To go back to NAMA for a minute, there is so much conflict of interest in how it operates. There are four-bed units in the development in Dún Laoghaire to which I referred. They are selling for €700,000. We are organising State money to build houses to give to developers to build and sell for €700,000 when we could be using that land to provide not just social housing, but affordable private housing as well. We are not doing it.

Connor Owens was hired by NAMA in June 2012 and became deputy head of asset recovery in October 2014. Prior to his appointment, NAMA's Conor Owens was a founding director in May 2010 of a property company called Core Asset Management. It was established specifically with the backing of some American money, with the aim to purchase distressed properties from NAMA and from struggling investors and developers in Ireland. After starting Core Asset Management, he appointed Bill Nowlan of WK Nowlan & Associates, an adviser to NAMA, as a director and core shareholder of Core Asset Management in August 2010. Bill Nowlan would go on to serve as a director of Core until November 2013 and had shares in it until 2014. He was giving NAMA advice, and these guys were controlling funds that were buying property. Why does no one care that NAMA is ridden with conflict of interest? Honestly, I will be tempted to leave the country if the Government gives it a role in trying to solve the housing crisis. The Government might say "good riddance" and do it to try to get rid of me. It is crony capitalism.

It is going against the whole notion of what capitalism was. Let us pretend that we like it. It is actually breaking the rules of capitalism given what is going on and how we are allowing NAMA to operate. It is 100% crony capitalism but we do not have a Government that is prepared to shout "Stop". We did not even seem to have a problem with the fact the National Crime Agency in Britain was investigating this, that there are currently eight suspects under investigation, and that the US Securities and Exchange Commission is still looking at it. Mr. Justice Cooke is supposed to be getting an investigation off the ground here soon, yet we are looking at giving those fellows more responsibility after they made an absolute hames of our housing problems. They are a huge part of the problem. If I hear another person say they want to use their expertise to solve our problems, God help me. Anyone would be pulling their hair out.

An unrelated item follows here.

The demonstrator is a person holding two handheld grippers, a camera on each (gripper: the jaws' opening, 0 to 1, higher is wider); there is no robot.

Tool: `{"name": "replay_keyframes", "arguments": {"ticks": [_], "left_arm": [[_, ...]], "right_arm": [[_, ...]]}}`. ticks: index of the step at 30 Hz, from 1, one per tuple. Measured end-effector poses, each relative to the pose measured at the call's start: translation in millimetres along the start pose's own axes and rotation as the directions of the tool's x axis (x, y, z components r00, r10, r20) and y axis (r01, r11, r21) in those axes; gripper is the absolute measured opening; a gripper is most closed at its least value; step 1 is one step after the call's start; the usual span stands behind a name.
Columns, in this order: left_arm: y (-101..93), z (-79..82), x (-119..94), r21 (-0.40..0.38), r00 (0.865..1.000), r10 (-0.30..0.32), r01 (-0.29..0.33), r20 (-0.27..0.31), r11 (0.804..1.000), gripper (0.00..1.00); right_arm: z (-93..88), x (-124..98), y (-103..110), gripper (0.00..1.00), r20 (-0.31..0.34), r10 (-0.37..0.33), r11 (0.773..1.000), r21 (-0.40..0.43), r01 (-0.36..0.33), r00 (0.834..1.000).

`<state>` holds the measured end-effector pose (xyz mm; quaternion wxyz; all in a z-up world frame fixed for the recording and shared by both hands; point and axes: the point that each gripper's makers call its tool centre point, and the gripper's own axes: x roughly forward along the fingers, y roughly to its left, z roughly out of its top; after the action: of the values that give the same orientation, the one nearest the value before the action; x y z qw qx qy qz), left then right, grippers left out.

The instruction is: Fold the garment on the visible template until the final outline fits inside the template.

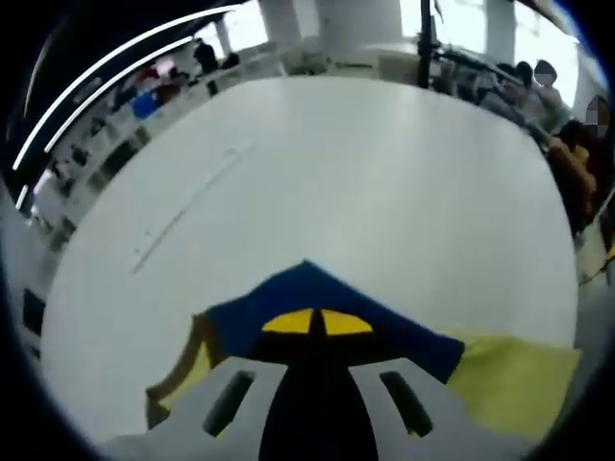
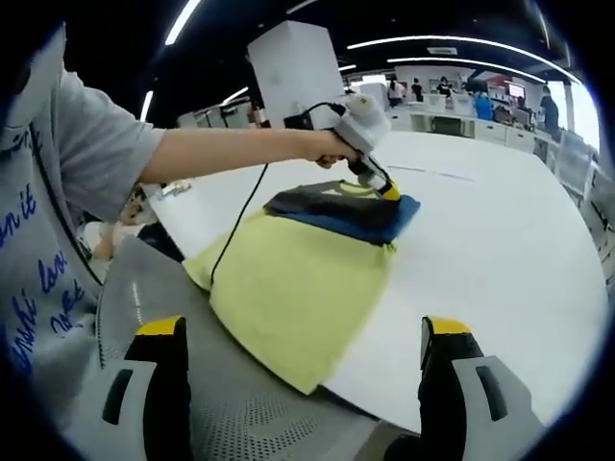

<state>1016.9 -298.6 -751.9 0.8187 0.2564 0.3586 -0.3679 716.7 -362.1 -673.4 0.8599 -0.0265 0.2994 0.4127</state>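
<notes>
A dark blue garment [image 2: 346,216] with tan trim lies folded at the far end of a yellow template sheet [image 2: 288,288] on a white table [image 2: 500,250]. The left gripper [image 2: 387,189], held by a person's hand, has its tips down at the garment's far edge. In the left gripper view its yellow-tipped jaws [image 1: 317,323] are pressed together on the blue garment [image 1: 312,288], with the template [image 1: 524,379] to the right. My right gripper [image 2: 303,331] hangs open near the table's front edge, its jaws wide apart, holding nothing.
A person's grey lettered shirt [image 2: 58,192] and bare forearm [image 2: 231,154] fill the left side. A grey mesh surface [image 2: 202,403] lies below the table's near edge. A white pillar [image 2: 293,72] stands behind. Desks and people [image 1: 562,144] line the room's far side.
</notes>
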Motion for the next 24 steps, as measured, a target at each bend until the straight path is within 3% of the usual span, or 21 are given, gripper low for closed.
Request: {"name": "replay_keyframes", "arguments": {"ticks": [8, 13, 17, 24], "left_arm": [[-8.0, -8.4, 13.5, -0.004, 0.999, -0.021, 0.021, -0.031, 1.0, 0.0], [-5.8, -5.3, 12.0, 0.046, 1.0, 0.003, -0.002, -0.019, 0.999, 0.0], [-6.4, -3.2, 6.4, 0.075, 1.0, 0.008, -0.007, -0.012, 0.997, 0.11], [-12.4, -1.2, -12.6, 0.054, 1.0, -0.016, 0.016, 0.008, 0.998, 0.18]], "right_arm": [[-3.6, -0.6, -1.4, 1.0, -0.01, -0.009, 1.0, 0.007, 0.009, 1.0], [-4.6, 0.2, -0.5, 1.0, -0.012, -0.012, 1.0, 0.012, 0.012, 1.0], [-4.7, -0.1, -0.3, 1.0, -0.015, -0.013, 1.0, 0.006, 0.013, 1.0], [-0.7, -1.7, 2.6, 1.0, -0.005, -0.007, 1.0, -0.014, 0.007, 1.0]]}}
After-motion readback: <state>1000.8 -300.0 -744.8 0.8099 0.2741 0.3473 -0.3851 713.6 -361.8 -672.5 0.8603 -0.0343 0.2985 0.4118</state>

When NAMA was selling Project Abbey, which belonged to the developer Harcourt, NAMA representatives boasted at the housing committee last year that they had taken that 72-acre portfolio and that it was land for the State, which was needed for housing, so they were doing a good job. NAMA sold Project Abbey. What did it do with the land? A few weeks ago, it did a deal with the same developer to build it out, but the developer was planning to sell the houses for €500,000-plus. What is the rationale? It is mad. Money is scarce but we are giving it to these guys to build unaffordable housing because €500,000 or €400,000 is not affordable for most of the people in this country who need housing. What about the people who have to spend too much money trying to get a mortgage and trying to pay rent? The percentage of their wages that is going towards keeping a roof over their heads does not make economic sense or social sense, but we are doing nothing about it because one of our biggest problems of all is that we think: "Let the private market at it. They will sort it out."

The reason NAMA gets developers to build out projects and lets the developer make a huge profit of €50,000-plus a unit is because it does not have the expertise itself, so it is paying through the nose for the developer's expertise, because the developer has it. Builders have it too, if we were prepared to organise them. Builders are not looking to make €50,000-plus a unit, however, and they would be very happy making €5,000 or €7,000 a unit clear - they would be delighted with themselves. There are plenty of builders but they cannot get funding because the banks are closed to them and, as far as I can see, the State is also closed to them. We would rather be giving the money we can get our hands on to vulture funds to build apartments and houses that the people cannot afford to buy and cannot afford to rent. It is ridiculous.